The pictures in the data below are to be omitted; all else must be duplicated exactly.
************
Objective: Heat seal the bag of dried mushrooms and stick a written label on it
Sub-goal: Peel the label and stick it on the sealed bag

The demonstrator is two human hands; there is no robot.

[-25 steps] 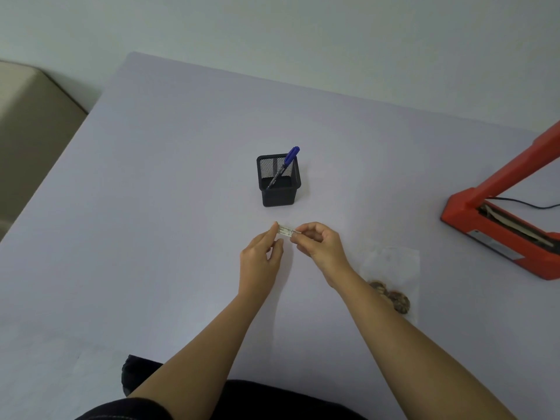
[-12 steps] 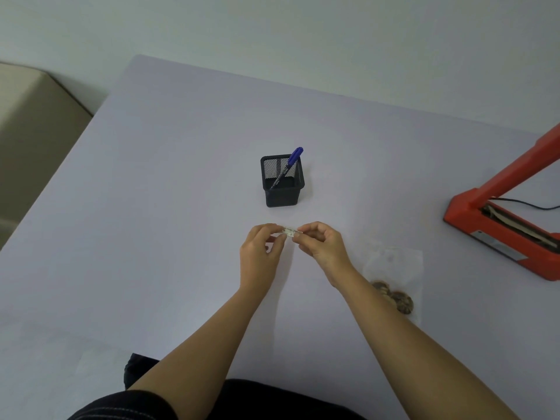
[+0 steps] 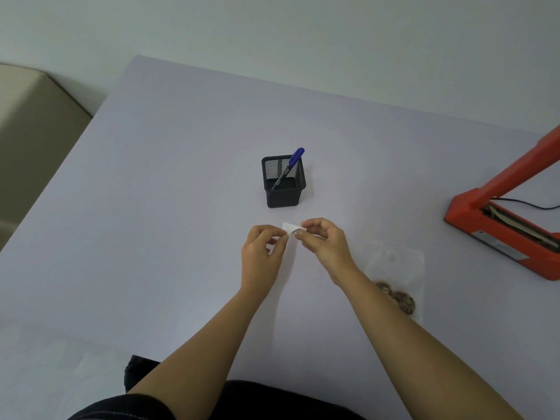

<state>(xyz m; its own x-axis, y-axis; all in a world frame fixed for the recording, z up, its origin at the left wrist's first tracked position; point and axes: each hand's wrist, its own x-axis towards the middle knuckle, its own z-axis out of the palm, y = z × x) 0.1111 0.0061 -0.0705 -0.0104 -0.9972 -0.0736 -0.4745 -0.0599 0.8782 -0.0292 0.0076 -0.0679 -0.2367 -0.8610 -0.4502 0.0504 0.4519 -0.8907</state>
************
Your solution
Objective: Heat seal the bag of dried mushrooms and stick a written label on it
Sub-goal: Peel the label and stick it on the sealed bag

The demonstrator is two human hands; there is no robot.

[-25 steps] 
[-12 steps] 
[+0 steps] 

<state>(xyz m; its own x-axis, y-axis; all in a world frame fixed for the recording, z up, its origin at the left wrist's first tracked position; point and axes: each hand's wrist, its own x-axis towards the middle knuckle, its own z-axis out of the palm, y = z × x) 0.1111 0.0061 -0.0705 -0.0104 -0.9972 -0.0736 -0.4745 -0.0599 0.8782 -0.0292 0.0076 -0.0679 -0.2367 -0.8610 -0.4502 0.0504 0.4519 -0.8907</state>

No more output will be produced for this exercise.